- California regulators on Tuesday unveiled a new version of their proposal to procure 11.5 GW of electricity resources to support the state's grid after the Diablo Canyon nuclear plant and several natural gas plants are retired, this one without any fossil fuels.
- The California Public Utilities Commission (CPUC) had previously released two proposed decisions on the procurement package, which would have included between 500 MW and 1,500 MW of gas resources. But regulators this week scrapped one proposal and altered the other to make it 100% greenhouse gas-free. Commissioners will vote on the new version on Thursday.
- An 11.5 GW clean energy procurement package would set the stage for California's broader energy transition, according to Tyson Siegele, an energy analyst with the Protect Our Communities Foundation. "[It] is a good initial down payment, but it is far short of where we ultimately need to be. And so I think that we're going to see a lot more of these types of procurements in the future," he said.
The proposed procurement is intended in part to help replace California's 2.2 GW Diablo Canyon nuclear facility, slated to retire by 2025, as well as multiple natural gas plants that are also scheduled to go offline in the near future. One initial version of the proposed decision authorized between 1,000 MW and 1,500 MW of natural gas resources as part of the package, while the other included 500 MW of gas resources, to be procured by the state's investor-owned utilities.
But the inclusion of natural gas in the proposals prompted concerns from environmental groups and others. At an all-party meeting last week, CPUC Commissioner Martha Guzman Aceves asked stakeholders to weigh in on whether the commission should place geographic restrictions on the fossil fuel procurement, or even defer the question of including fossil fuels to a later stage.
The new version of the proposed decision would still call for 11.5 GW of additional net qualifying capacity to be procured from 2023 through 2026. However, it would not allow any additional capacity from fossil fuel resources.
"[I]n response to comments from numerous parties on the proposed decision representing a broad spectrum of viewpoints, we find that we would like additional analysis of the reliability impacts before requiring additional fossil-fueled capacity procurement," the proposed decision stated.
The CPUC intends to work with the California Energy Commission in the next few months to conduct that analysis for a future decision expected to come out later this year, and may consider additional capacity procurement requirements at that point, regulators said in the proposal.
The new version of the proposed decision also adjusts the timing of the procurement, from 3,000 MW by 2023 and 4,500 MW by 2024, to 2,000 MW by 2023 and 6,000 MW by 2024. An additional 1,500 MW by 2025 and 2,000 MW by 2026 would round off the entire package. Those adjustments came in response to comments from stakeholders who questioned whether there was a reliability need in 2023.

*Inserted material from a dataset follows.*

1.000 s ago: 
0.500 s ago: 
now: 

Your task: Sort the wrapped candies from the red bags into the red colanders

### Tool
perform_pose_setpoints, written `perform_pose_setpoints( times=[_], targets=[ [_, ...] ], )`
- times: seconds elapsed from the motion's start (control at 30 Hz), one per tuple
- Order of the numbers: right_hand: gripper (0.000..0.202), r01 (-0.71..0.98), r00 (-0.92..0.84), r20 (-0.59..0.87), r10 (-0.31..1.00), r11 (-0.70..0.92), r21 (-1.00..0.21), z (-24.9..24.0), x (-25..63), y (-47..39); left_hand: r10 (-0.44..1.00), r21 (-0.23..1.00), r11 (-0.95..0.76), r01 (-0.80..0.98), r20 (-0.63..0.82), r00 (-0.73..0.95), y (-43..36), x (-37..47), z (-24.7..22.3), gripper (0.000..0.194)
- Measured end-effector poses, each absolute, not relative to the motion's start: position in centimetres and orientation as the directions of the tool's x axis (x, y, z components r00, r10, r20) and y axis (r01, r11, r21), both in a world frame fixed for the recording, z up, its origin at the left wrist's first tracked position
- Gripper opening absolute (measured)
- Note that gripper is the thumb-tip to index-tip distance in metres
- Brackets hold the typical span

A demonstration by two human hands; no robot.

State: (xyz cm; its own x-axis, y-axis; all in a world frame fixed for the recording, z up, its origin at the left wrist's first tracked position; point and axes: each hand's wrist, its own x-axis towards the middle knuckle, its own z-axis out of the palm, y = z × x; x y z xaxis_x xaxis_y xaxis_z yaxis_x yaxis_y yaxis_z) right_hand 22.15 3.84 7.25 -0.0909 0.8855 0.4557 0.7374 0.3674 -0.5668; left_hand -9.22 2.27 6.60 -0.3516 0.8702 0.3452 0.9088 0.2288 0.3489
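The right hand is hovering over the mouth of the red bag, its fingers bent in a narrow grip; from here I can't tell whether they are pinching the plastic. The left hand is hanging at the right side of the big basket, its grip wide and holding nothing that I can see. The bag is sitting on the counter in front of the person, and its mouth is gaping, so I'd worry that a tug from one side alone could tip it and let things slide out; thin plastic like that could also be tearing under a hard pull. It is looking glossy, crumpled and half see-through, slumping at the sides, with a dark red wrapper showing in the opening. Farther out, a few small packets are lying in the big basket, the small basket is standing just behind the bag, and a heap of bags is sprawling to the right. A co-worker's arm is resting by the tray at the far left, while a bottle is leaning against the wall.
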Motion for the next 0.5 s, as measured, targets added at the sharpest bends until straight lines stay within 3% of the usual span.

The Protect Our Communities Foundation welcomed the decision as embracing the idea that California doesn't need incremental fossil fuel procurement.
"Having said that, it does leave the door open to future procurement of fossil fuels, but it says the commission is going to take a look at what's needed, what the modeling says, and make decisions based on that," Siegele said.
But the revised proposal could have other implications, including for California's ability to meet system needs during the net peak, when solar energy is coming off the system, according to Seth Hilton, partner at Stoel Rives. Fossil fuel resources were one option to fill that gap, and regulators will now need other resources, including potentially storage.
And while regulators plan to revisit the question of fossil fuel procurement later this year, "one of the challenges they'd have is the later they push this, the longer it's going to take to get the fossil fuel resources in place," Hilton explained. Even just repowering or expanding existing gas facilities involves extensive permitting processes, he said, and there's the risk the resources might not be able to come online when needed.
Looking at California's portfolio of electricity resources, natural gas is being used less to supply energy during the middle of the day but is essential to meet the net peak, or during very hot periods, Jan Smutny-Jones, CEO of the Independent Energy Producers Association, said.
"California is going to need to be very vigilant that it is not prematurely shutting down resources that it ultimately will need," Smutny-Jones said. The state should try to maintain resources that can be available to meet reliability needs, while at the same time bringing online new resources, like solar with storage, he added.